Frequency-based allele-sharing analyses. f4 statistic test on Amhara in form of (PopA,PopB;Test,Mbuti) to assess genetic similarity between Amhara and respective NAF genomes to pairs of several West Asian populations. A and B populations are listed in the right and left  side of the plot, respectively. Values in x axis indicate the Z-Scores, we draw two lines to highlight |z-Scores| = 2 and 3. Points with |z-Score| > 3 indicate a clear affinity of the test population towards one of the other population. Amhara’s segments tested: Amhara whole-genome (Amhara, in blue), the Non African component (Amhara NAF, in yellow), Amhara AF and NAF components together (Amhara Joint, in violet) and Amhara NAF with X component (Amhara NAF + X, in orange).

In the following paragraphs we will base our results on the assumption that the majority of the Eurasian component observed in contemporary Ethiopians is the result of a major admixture event that took place ~3 kya.
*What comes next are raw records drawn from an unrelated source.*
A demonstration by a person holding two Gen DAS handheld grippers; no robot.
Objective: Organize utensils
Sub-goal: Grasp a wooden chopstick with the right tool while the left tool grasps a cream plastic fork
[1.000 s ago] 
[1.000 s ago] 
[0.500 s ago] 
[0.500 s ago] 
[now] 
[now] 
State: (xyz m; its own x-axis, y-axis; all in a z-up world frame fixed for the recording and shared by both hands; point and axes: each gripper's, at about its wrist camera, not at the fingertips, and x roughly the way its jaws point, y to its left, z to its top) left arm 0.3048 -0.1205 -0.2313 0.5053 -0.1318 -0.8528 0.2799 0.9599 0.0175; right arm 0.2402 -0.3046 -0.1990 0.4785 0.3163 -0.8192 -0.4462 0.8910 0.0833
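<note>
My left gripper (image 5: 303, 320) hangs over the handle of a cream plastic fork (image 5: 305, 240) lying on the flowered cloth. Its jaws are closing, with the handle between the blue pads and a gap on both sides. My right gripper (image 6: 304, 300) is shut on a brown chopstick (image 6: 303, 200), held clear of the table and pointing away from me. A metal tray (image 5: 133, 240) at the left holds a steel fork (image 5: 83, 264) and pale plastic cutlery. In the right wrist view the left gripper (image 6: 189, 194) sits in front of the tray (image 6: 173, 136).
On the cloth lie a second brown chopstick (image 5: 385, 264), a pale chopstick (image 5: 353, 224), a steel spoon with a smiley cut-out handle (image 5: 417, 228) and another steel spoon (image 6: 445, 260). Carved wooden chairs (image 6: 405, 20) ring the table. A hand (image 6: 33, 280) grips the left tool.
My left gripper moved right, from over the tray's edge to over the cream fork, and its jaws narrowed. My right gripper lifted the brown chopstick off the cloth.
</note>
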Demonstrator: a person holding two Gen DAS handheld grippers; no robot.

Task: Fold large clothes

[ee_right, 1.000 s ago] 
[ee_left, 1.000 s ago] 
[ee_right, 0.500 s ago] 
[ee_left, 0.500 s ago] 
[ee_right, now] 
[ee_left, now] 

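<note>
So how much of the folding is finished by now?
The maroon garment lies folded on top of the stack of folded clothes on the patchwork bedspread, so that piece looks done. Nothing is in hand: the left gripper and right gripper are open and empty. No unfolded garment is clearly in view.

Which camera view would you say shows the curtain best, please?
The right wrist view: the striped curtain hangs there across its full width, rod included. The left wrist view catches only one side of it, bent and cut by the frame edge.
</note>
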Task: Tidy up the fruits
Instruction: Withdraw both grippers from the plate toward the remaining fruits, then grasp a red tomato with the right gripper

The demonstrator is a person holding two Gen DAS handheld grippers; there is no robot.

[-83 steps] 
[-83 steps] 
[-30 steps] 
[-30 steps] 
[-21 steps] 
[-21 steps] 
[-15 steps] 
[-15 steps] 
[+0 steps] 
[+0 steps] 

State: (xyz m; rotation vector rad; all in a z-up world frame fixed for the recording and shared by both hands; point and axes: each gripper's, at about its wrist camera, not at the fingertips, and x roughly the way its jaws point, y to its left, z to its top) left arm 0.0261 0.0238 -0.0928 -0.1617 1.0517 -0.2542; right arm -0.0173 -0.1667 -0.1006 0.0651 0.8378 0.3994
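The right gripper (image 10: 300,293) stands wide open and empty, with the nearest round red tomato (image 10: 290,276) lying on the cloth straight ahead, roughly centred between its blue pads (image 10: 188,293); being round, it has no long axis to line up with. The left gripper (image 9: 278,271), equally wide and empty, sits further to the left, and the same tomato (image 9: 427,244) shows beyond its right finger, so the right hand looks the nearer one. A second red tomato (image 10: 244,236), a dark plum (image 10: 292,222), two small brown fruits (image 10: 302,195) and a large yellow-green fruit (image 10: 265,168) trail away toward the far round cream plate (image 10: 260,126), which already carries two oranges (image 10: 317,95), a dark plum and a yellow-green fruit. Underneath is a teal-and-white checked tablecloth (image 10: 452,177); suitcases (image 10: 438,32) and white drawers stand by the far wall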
An alternative or complementary contribution to the presence of West Asian components in contemporary Ethiopians, may involve the Neolithic Pastoralist population movements reported to have occurred in East Africa by Prendergast and collaborators[9]. We explored this possibility through MALDER and showed no multiple admixture events in the area (with the exception of Wolayta who show an additional signal for a more recent admixture wave). Even though the events reported by Prendergast and colleagues are at the edge of the MALDER detactability (See Table S2), the lack of admixture dates in Ethiopians prior to 3 kya may point to a reduced impact of this early migrations on Ethiopians, also in accordance with the ancestry modelling suggested for Ethiopian populations by Prendergast and colleagues themselves[9].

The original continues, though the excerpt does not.